Turning telescopes into thermometers for neutron stars

Nirmal Raj

Image courtesy: Nirmal Raj

Whichever way you slice it, neutron stars are extraordinary. Formed as relics of supernovae, they are as dense as Mount Everest squeezed onto your fingernail, shrouded in ultra-strong magnetic fields, and protected against collapse under their own gravity via quantum mechanical pressures. They also spin around their axes with a regularity that rivals atomic clocks. Small wonder then that they are used as nature’s laboratories to enrich our understanding of several branches of physics: astrophysics, general relativity, particle, nuclear, statistical and plasma physics.

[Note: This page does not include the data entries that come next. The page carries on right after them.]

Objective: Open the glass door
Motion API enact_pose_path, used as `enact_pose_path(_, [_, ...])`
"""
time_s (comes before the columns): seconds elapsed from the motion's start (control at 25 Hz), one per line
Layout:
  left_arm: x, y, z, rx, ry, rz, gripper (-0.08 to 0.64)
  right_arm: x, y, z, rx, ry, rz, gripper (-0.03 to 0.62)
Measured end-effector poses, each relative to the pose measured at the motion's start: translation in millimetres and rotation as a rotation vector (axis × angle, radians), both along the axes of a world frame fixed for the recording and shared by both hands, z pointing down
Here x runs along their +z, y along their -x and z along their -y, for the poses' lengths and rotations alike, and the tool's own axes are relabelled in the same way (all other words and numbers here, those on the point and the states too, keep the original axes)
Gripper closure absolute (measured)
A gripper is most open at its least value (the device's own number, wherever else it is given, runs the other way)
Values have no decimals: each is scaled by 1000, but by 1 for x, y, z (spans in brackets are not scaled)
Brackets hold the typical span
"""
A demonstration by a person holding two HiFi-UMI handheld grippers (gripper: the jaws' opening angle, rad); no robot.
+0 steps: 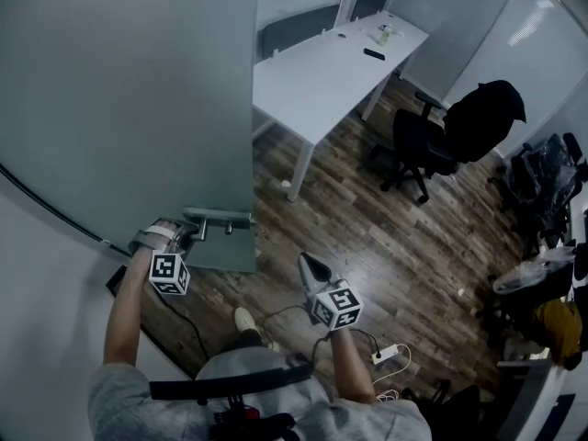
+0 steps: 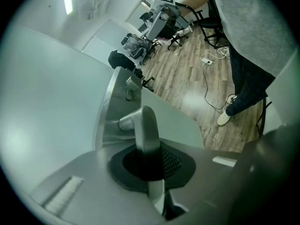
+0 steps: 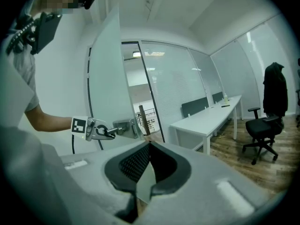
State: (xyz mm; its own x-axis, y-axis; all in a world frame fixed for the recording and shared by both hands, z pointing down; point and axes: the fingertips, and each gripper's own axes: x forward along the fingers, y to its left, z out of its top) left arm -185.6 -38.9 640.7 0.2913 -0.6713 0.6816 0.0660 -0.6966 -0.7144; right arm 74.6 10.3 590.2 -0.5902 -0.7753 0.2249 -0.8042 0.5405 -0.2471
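Note:
The frosted glass door (image 1: 129,99) fills the left of the head view and stands ajar. Its metal lock plate (image 1: 220,219) carries a lever handle (image 2: 145,125). My left gripper (image 1: 179,237) is at that lever. In the left gripper view the lever runs straight down between the dark pads, and the left gripper (image 2: 149,165) is shut on it. The right gripper view shows the door (image 3: 105,83) edge-on, with the left gripper (image 3: 105,131) on the lever. My right gripper (image 1: 310,266) hangs over the floor to the right of the door. The right gripper (image 3: 149,161) is shut on nothing.
A white desk (image 1: 322,72) stands beyond the door's edge. A black office chair with a dark jacket (image 1: 450,131) is to its right. A power strip (image 1: 388,353) and cables lie on the wood floor near my feet. More chairs and bags (image 1: 542,237) crowd the right edge.

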Motion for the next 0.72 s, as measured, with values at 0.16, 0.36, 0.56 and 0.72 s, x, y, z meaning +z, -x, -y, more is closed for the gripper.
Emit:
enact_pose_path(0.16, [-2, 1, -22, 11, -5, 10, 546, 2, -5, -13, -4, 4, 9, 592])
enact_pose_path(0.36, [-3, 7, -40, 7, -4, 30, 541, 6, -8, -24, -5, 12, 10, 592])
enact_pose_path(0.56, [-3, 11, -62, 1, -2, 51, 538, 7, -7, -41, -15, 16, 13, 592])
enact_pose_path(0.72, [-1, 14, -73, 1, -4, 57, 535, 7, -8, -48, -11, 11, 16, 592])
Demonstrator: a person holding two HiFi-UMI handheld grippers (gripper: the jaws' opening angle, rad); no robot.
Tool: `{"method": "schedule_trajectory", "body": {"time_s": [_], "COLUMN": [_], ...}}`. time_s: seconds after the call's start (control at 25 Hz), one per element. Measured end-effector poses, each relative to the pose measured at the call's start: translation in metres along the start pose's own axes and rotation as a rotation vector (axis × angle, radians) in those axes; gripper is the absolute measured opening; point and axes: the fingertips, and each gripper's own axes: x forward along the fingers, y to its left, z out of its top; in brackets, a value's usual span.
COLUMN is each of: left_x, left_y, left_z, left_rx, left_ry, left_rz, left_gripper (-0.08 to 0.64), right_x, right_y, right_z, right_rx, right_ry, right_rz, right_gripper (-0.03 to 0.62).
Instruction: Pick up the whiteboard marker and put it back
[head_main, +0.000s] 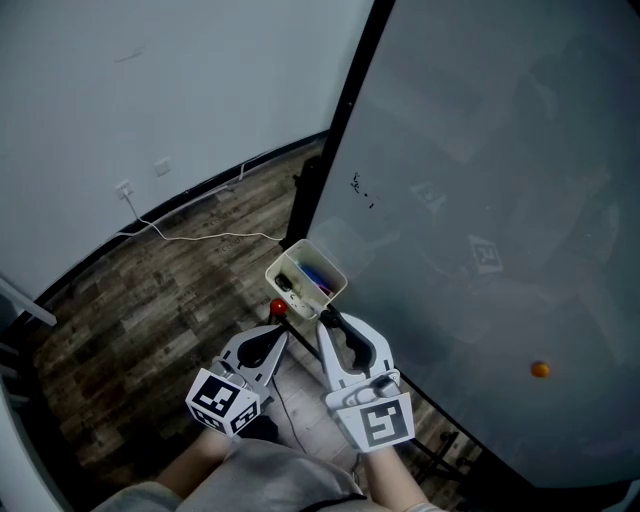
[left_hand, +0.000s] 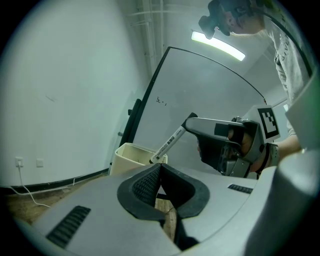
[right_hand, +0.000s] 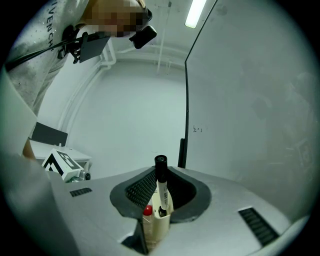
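The whiteboard marker (right_hand: 162, 192), white with a black cap, stands almost upright between the jaws of my right gripper (right_hand: 161, 175), which is shut on it. In the left gripper view the marker (left_hand: 170, 144) slants down from the right gripper (left_hand: 192, 122), and its lower end sits inside the cream holder box (left_hand: 131, 154). The head view shows that box (head_main: 300, 262) fixed at the whiteboard's (head_main: 480, 200) lower left edge, with the right gripper (head_main: 330, 320) just below it. My left gripper (head_main: 279, 335) is beside it on the left, shut and empty, with its pads (left_hand: 150, 182) meeting at the tip.
A red-capped item (right_hand: 147, 211) and dark pens are inside the box. An orange magnet (head_main: 540, 370) sticks to the board. A white cable (head_main: 200, 237) runs over the wooden floor from a wall socket (head_main: 124, 188). The board's black frame (head_main: 345, 100) rises on the left.
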Motion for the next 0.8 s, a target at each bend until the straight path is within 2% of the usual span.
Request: {"method": "schedule_trajectory", "body": {"time_s": [0.8], "left_x": [-0.005], "left_y": [-0.009], "left_z": [0.008], "left_rx": [0.042], "left_ry": [-0.033], "left_rz": [0.023], "left_gripper": [0.015], "right_x": [-0.011], "right_y": [0.005], "right_z": [0.021], "right_rx": [-0.021], "right_ry": [-0.047], "right_rz": [0.026], "right_gripper": [0.074]}}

Measuring the temperature of neutron stars helps us answer central questions about them – what they are made of, their size, their mass, the behaviour of nuclei in their high-pressure interiors, and so on. Although an overwhelming majority of neutron stars are thought to be as cold as ice, the lowest temperature at which we have (or more precisely, the Hubble Space Telescope has) caught them is about 30,000 Kelvin. This is because fainter neutron stars are very hard to see.

Enter the James Webb Space Telescope (JWST). In a new study, researchers led by Nirmal Raj, Assistant Professor at the Centre for High Energy Physics, show that JWST, which has been revealing the secrets of the infrared universe for the past two years, can be turned into a thermometer of neutron stars glowing at 2,000-40,000 Kelvin.

They used JWST’s Exposure Time Calculator, an online tool provided by astronomers, to determine the sensitivities of imaging instruments aboard the telescope to the faint glow of such neutron stars. They found that if JWST could collect a day’s exposure on a neutron star, its temperature could be measured, so long as it is within 1,600 light-years of Earth. Within that distance, there could potentially lurk a hundred thousand warm, undiscovered neutron stars that may serve as observational targets.

This could unveil several mechanisms of late-stage heating of neutron stars that astrophysicists have proposed over decades, involving chemical imbalances, superfluid vortices, star-quakes, decays of the stellar magnetic field, and even energy drawn from dark matter. Even more sensitive instruments would be the future Extremely Large Telescope and the Thirty Meter Telescope, the latter of which is currently being designed with several Indian astronomers playing a key role.

REFERENCE:

Raj N, Shivanna P, Rachh GN, Exploring reheated sub-40000 Kelvin neutron stars with JWST, ELT, and TMT, Physical Review D (2024), Editor’s Suggestion.